За обеденным столом рядом с мамой сидел человек, уже знакомый мне по фотографии.

Первое, что я заметила, — пышные темно-каштановые волосы; зачесанные вверх, они волной спадали на левую сторону. Темные брови, почти сросшиеся у переносицы. Глубоко посаженные карие глаза. Они казались огромными и подчеркивали бледность матового лица.

«Какой красивый!» — промелькнуло у меня в голове… И от этого я еще больше сконфузилась.

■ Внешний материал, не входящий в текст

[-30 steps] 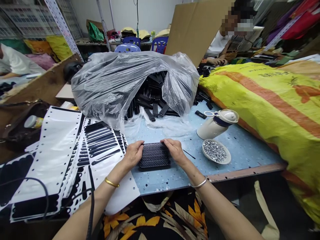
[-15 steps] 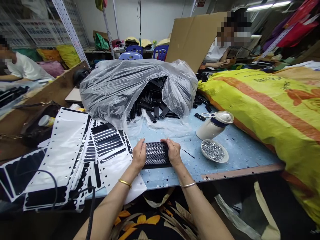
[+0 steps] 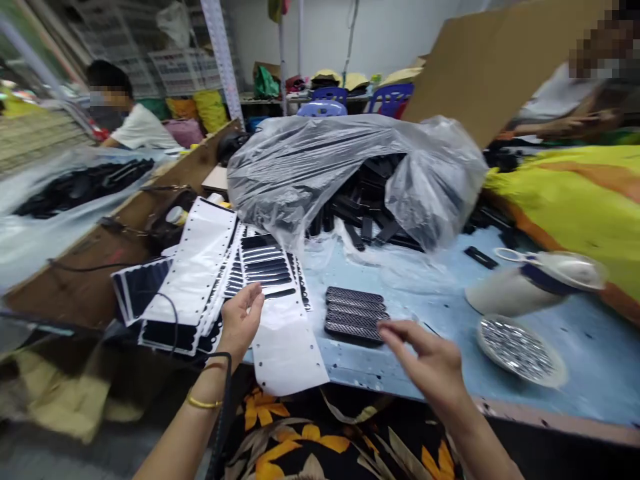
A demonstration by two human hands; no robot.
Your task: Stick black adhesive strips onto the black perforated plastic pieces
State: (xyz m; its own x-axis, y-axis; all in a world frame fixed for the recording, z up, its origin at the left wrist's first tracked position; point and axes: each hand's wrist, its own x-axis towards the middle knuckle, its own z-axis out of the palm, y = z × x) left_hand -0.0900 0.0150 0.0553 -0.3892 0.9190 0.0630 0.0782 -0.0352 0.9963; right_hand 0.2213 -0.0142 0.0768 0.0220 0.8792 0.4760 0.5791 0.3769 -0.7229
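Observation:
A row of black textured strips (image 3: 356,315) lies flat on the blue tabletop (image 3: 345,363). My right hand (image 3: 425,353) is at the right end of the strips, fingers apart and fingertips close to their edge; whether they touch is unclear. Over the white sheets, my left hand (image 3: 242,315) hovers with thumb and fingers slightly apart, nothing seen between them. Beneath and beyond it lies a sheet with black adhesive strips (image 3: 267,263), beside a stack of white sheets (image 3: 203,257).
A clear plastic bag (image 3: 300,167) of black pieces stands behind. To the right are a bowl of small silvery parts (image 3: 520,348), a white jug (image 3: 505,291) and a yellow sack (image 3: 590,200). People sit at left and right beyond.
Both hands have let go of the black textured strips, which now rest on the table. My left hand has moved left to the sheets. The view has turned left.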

— Ну что же ты скрылась? — обратился он ко мне.

Сколько раз впоследствии я до мельчайших подробностей припоминала эту встречу, которая изменила мою судьбу, встречу с человеком, имя которого признано символом нашего комсомольского поколения. С человеком, книга которого выдержала сотни изданий и в десятках миллионов экземпляров разошлась по всему миру. С человеком, жизнь которого сделалась образцом поведения коммунистической молодежи всех стран.

Несколько поколений советских людей воспитано на книге «Как закалялась сталь». Она вселяет веру в светлое будущее человечества, пробуждает готовность к любым жертвам ради осуществления высокого идеала. «Как закалялась сталь» — это книга мужества, выдержки, огромной силы воли, которую воспитал в себе человек, намертво прикованный к постели.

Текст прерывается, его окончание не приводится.